What the exercise asks » What you return must match the listing below word for word.
--- Source material ---
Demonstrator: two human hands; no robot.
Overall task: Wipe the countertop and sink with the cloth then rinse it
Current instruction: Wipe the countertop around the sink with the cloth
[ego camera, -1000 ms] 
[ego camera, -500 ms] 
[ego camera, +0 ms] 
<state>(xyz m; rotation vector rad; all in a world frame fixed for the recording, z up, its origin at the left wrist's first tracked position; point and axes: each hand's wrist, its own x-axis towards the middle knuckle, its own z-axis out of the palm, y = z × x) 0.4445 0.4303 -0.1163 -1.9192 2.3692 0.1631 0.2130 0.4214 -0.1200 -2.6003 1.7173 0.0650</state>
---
Solution to the exercise »
Demonstrator: two human hands; no robot.
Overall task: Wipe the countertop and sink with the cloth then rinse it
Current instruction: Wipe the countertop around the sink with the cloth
[ego camera, -1000 ms] 
[ego camera, -500 ms] 
[ego camera, +0 ms] 
<state>(xyz m; rotation vector rad; all in a world frame fixed for the recording, z up, its origin at the left wrist's first tracked position; point and axes: each hand's wrist, its own x-axis towards the middle knuckle, its own z-axis out of the palm, y = z × x) 0.4445 0.4303 -0.1163 -1.9192 2.3692 0.1631 0.2130 0.4214 -0.1200 -2.6003 1.7173 0.0650</state>

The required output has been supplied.